Shania Dhanaraj and Sam Wood are two fellows part of the pilot cohort, who returned this past academic year — their senior years — as lead fellows, helping further shape the program alongside a new group of students.

Sam, a Political Science and Environmental Studies major at the University of Wisconsin, led conversations that explored uncertainty — navigating change, changing majors, identities, and expectations — with the aim to normalize ambiguity and create space for students to sit with uncertainty together.
Shania, an Industrial & Labor Relations major at Cornell, explored her peers’ relationship with technology and disconnection, and what happens when students finally unplug — partaking in a 24 hour digital detox and reflecting together on that experience.
Both had a lot to say about what this approach made possible that others don’t. As Shania described:
“Small-group conversations do something that most campus spaces do not: they allow you to get to know and understand the person behind the thought. Students can comfortably hesitate, change their minds mid-sentence, or offer an anecdote that completely shifts how you might see a situation. In these moments, the thought process becomes more collective and nuanced.”
Sam expressed that despite the technologies that surround us, and sometimes because of them, it can be hard to actually hear and be heard. And that lack of connection often shows up on college campuses too:
“In many forms of discourse, like social media, while everyone technically has the same ability and access to speak their mind, the power dynamics are uneven. Those with controversial opinions, pre-existing large followings, and the luck of the algorithm on their side rise above other voices. When everyone is put on a truly even playing field with equitable speaking time and mutual respect established, more beneficial conversations can occur.”
That equal footing was exactly what both fellows were trying to create on their campuses. Looking back, Shania reflected:
“This fellowship has given me more than just access to tools like the Cortico platform or conversation guides, but skills that transcend this program: asking better questions, listening to understand, and being mindful of whose voices are heard and whose are not.”

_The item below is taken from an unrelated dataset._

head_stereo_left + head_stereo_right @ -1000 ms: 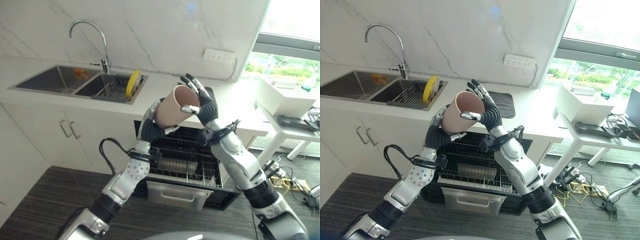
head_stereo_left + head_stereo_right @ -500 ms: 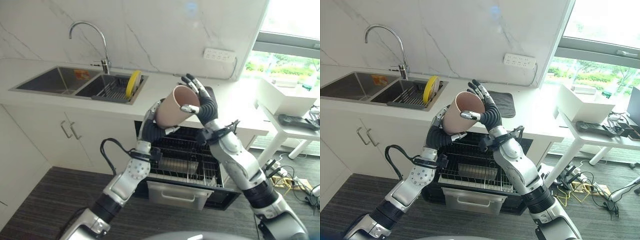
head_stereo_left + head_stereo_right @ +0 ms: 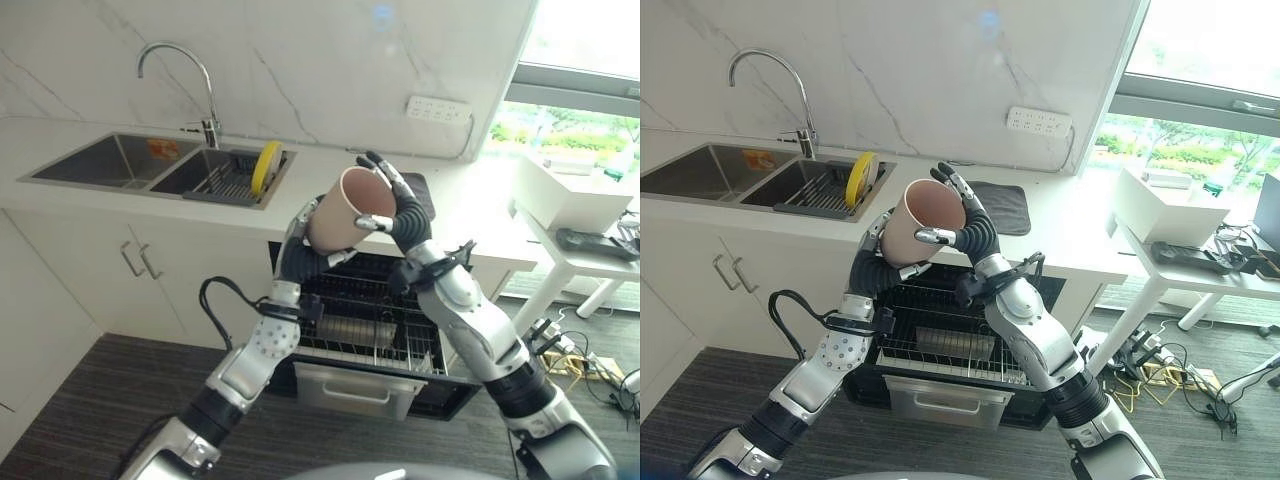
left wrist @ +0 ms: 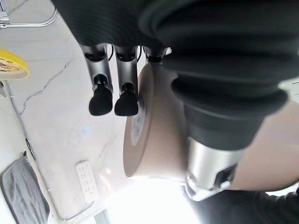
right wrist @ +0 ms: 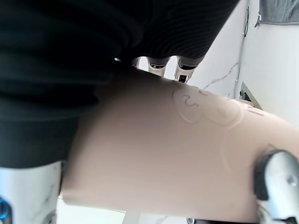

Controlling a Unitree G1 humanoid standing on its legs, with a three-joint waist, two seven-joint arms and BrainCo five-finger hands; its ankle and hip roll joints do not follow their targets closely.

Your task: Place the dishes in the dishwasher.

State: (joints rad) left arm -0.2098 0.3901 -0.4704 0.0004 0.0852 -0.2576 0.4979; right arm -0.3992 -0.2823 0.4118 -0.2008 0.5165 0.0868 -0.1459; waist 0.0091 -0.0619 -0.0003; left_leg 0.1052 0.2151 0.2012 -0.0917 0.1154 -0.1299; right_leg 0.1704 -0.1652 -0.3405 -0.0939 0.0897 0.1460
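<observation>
Both hands are up high in front of the counter, holding one pink cup [image 3: 339,210] between them. The left hand [image 3: 300,250] curls round the cup's bottom part from below. The right hand [image 3: 398,212] wraps its fingers and thumb round the open rim. The cup tilts, mouth up, above the open dishwasher [image 3: 372,330]. Since a moment ago the cup has moved a little to the left. A yellow plate [image 3: 265,165] stands in the sink rack [image 3: 225,180].

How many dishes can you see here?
2. A pink cup is held up between both hands above the open dishwasher, and a yellow plate stands in the sink rack. Others may be hidden in the dishwasher.
</observation>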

That mindfulness carried beyond Cornell. This past spring, Shania presented her work at Campus Compact 2026 in Chicago, bringing what she’d been building on campus into a national conversation about civic engagement and student leadership.

Sam, too, is thinking about what comes next:
“Innovative communication shouldn’t stop on college campuses. While I may not always be hosting recorded conversations with a conversation guide paving the way, I can apply the lessons I’ve learned and find ways to integrate these strategies in real-world situations.”
In May, a cohort of Cortico on Campus fellows gathered at the MIT Media Lab to present the conversation projects they’d been building on their campuses all year, and meet peers from across the country in-person for the first time. As fellow Didon Heri from the University of Southern Maine put it that day: “Change starts with a small conversation.”
Sam and Shania were part of Cortico on Campus from the very beginning. Their willingness to come back as lead fellows, helping shape the program for a new cohort while finishing their own senior years, says a lot about who they are. We’re grateful for everything they brought to this work and excited to see what they do next.